L’association des éleveurs Yaakar no Gaynaak en collaboration avec beaucoup d’associations de jeunes et avec l’appui de la société civile avait esté en justice. Le dossier avait atterri à la cour suprême qui a jugé le recours irrecevable du fait du non-respect des délais. Toutefois, le Préfet de Mbour a demandé au Sous-préfet de Sessène de suspendre les travaux.

L’association a aussi porté plainte contre le Maire et le dossier est en instance au niveau du tribunal d’instance de Mbour.

Ballabougou, Nguéniène peul, Ndiémane, les éleveurs se sont vus dessaisir de la seule zone où paissaient 20 000 bovins, sans compter les ovins, caprins et équidés. En effet, en 2009, une affectation de 150 ha a été faite pour la Société Promudel et en 2014, on en a rajouté 52 ha, puis 100 ha en 2016

Dans cette même zone, le projet Akon City a soulevé l’ire des paysans. Depuis la pose de la première prière le 31 Août 2020 et l’annonce des travaux durant le premier trimestre de l’année 2021, les travaux n’ont pas avancé et les paysans n’ont pas pu exploiter pendant tout ce temps les 55 ha.
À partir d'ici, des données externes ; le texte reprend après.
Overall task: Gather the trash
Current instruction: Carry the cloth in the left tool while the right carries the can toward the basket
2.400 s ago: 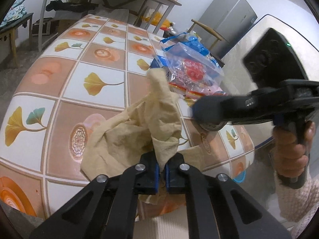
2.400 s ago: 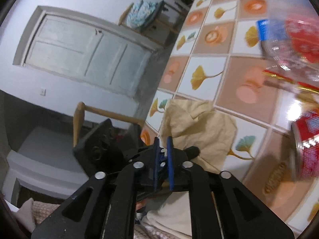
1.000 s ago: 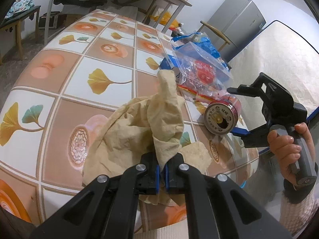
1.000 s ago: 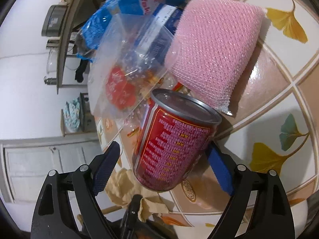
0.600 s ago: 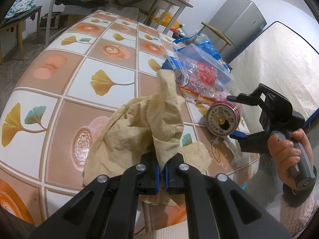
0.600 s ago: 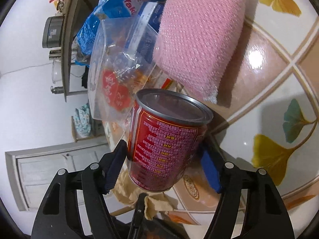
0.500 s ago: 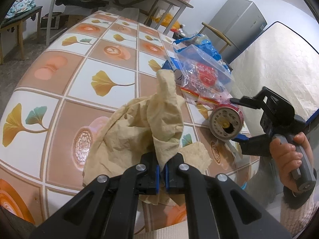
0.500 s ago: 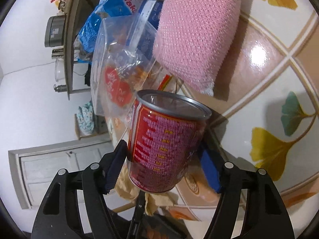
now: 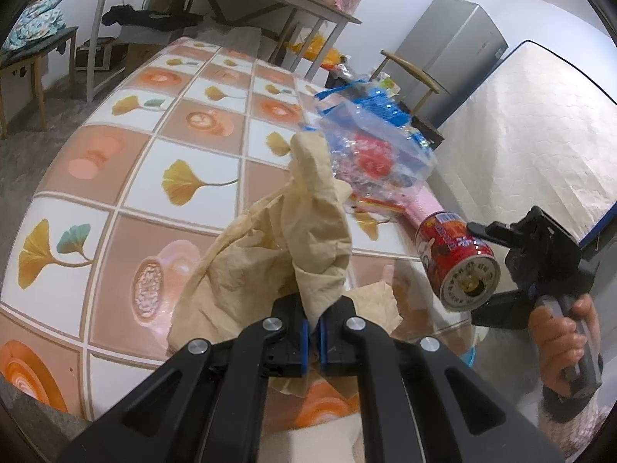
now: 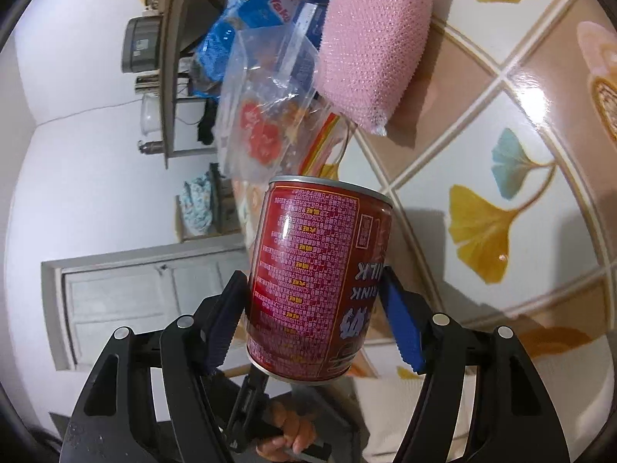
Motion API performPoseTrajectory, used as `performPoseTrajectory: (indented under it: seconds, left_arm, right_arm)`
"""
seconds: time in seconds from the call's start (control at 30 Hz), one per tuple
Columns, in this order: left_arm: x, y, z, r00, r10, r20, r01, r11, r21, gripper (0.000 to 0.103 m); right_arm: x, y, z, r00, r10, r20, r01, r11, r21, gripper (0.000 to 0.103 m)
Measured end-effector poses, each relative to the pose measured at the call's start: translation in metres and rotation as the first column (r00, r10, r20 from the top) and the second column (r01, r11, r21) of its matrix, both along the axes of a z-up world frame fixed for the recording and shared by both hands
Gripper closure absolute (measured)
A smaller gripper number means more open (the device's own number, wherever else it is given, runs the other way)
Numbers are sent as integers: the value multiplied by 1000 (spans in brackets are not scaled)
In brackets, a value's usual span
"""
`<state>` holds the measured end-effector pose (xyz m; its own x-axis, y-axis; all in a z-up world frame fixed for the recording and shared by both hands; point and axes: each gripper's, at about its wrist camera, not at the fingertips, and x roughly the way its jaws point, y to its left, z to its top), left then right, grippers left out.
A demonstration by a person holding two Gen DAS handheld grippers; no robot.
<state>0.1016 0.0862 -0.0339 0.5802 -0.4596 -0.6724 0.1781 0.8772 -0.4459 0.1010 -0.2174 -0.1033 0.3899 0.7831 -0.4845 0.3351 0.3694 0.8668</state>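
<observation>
Here, in the left wrist view, the left gripper [image 9: 313, 341] at bottom centre pinches a crumpled beige paper bag [image 9: 281, 258], while at right the right gripper [image 9: 482, 266] clamps a red drink can [image 9: 455, 258]. In the right wrist view, the can, centre frame, reads "MILK"; a blue wrapper [image 10: 266, 4] at top reads "Yak".

Litter pile [image 9: 370, 154] blocks table's [image 9: 185, 131] right.
</observation>
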Motion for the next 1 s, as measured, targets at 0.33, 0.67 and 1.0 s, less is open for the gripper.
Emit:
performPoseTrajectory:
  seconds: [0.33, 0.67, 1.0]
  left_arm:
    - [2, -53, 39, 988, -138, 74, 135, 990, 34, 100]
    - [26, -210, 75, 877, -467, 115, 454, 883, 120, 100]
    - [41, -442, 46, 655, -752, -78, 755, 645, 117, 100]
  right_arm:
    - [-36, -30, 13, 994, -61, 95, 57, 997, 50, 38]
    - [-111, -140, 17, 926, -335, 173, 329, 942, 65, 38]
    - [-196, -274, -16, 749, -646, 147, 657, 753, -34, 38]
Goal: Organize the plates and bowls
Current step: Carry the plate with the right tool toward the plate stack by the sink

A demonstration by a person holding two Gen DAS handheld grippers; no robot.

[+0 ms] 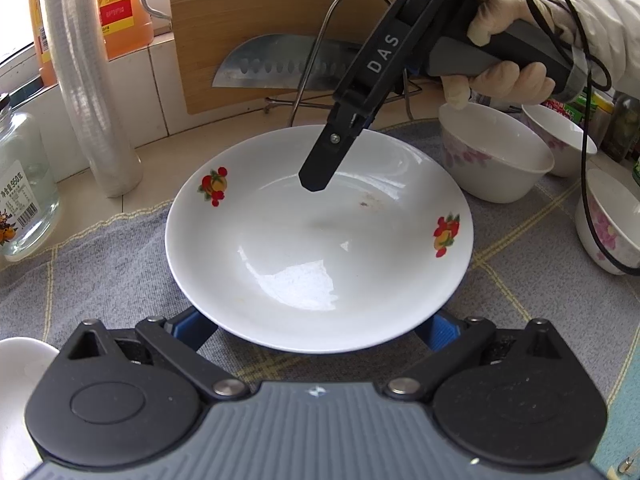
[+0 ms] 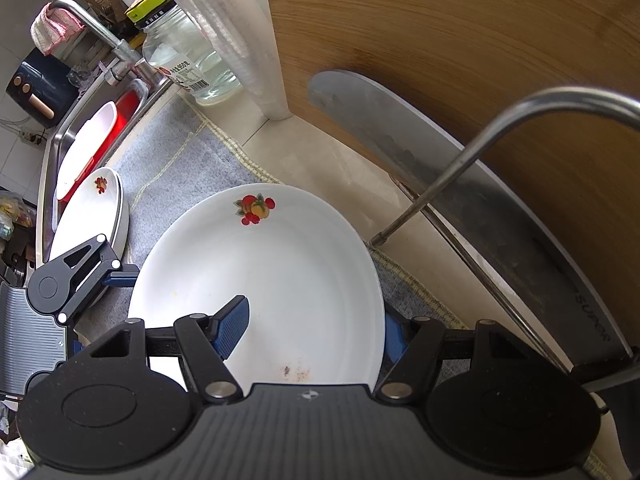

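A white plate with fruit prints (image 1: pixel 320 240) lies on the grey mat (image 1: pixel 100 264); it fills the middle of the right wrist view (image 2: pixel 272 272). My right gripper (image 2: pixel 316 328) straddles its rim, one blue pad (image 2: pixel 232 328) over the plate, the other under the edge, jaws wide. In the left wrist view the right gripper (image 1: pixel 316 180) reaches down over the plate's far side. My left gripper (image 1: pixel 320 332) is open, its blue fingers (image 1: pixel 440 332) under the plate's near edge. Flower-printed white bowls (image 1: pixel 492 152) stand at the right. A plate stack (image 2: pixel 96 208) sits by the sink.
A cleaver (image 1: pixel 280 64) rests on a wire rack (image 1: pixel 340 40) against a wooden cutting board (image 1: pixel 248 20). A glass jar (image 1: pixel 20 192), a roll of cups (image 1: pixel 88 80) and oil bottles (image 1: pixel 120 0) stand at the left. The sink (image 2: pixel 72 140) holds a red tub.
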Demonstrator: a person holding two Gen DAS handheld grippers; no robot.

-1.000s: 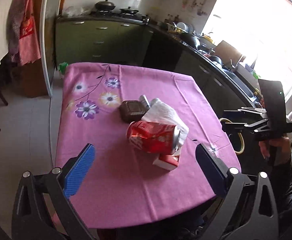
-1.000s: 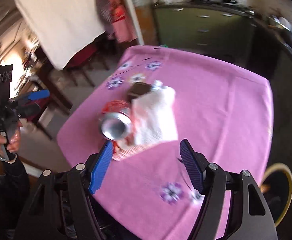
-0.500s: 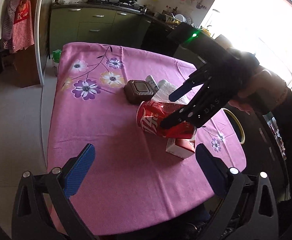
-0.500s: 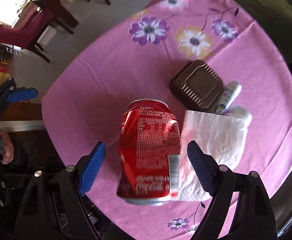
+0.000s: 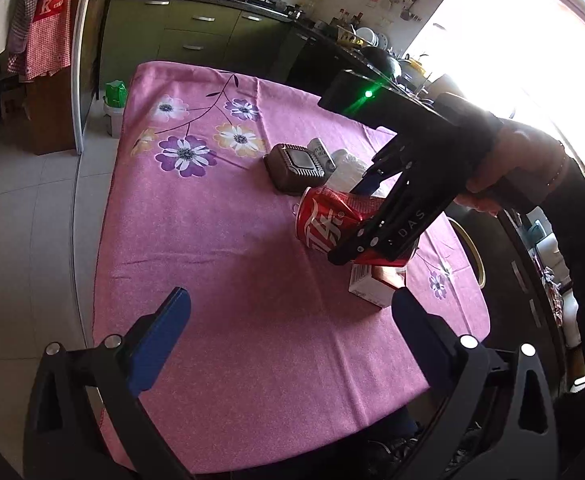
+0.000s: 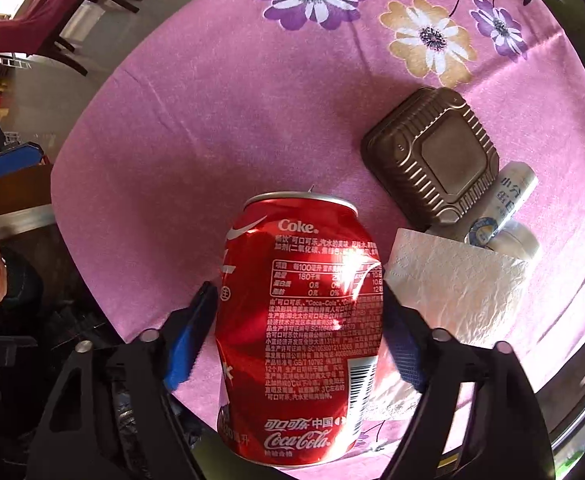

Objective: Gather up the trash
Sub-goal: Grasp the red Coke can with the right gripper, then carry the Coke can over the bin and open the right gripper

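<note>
A dented red Coke can (image 6: 296, 320) lies on its side on the pink flowered tablecloth (image 6: 212, 120). My right gripper (image 6: 296, 324) is shut on it, a blue pad on each side. The can (image 5: 328, 220) and the right gripper (image 5: 376, 216) also show in the left wrist view. Beside the can lie a white paper napkin (image 6: 452, 280), a brown plastic tray (image 6: 432, 156), a small white bottle (image 6: 504, 200) and a small red and white carton (image 5: 376, 284). My left gripper (image 5: 288, 328) is open and empty over the table's near edge.
Green kitchen cabinets (image 5: 180, 36) with pots stand behind the table. A small bin with a green bag (image 5: 114, 104) stands on the floor at the table's far left corner. A dark counter (image 5: 372, 64) runs along the right side. Red chairs (image 6: 52, 8) stand on the tiled floor.
My right gripper came down over the can and closed its jaws on it. My left gripper stayed open and shifted slightly closer to the table.
</note>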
Vu qu’on n’a pas encore des informations claires sur les conditions de cession du foncier en relation avec les collectivités territoriales et les populations concernées, et que les populations courent encore derrière leurs indemnisations, ce projet est aussi sur les listes des expropriations foncières. Encore une fois, ce sont de pauvres paysans qui sont impactés et laissés à leur sort.

Au niveau de Fissel, les conflits fonciers surviennent particulièrement durant l’hivernage et sont liés à l’agriculture. Ce sont des problèmes liés à l’occupation, à la délimitation et à l’identification des parcelles. Ces tensions opposent souvent les membres d’une même famille ou des voisins qui se disputent des terres suite à des prêts, location ou hypothèque. La zone de Mbafaye et notamment les villages de Sop et Ndoung sont les plus confrontés aux conflits fonciers.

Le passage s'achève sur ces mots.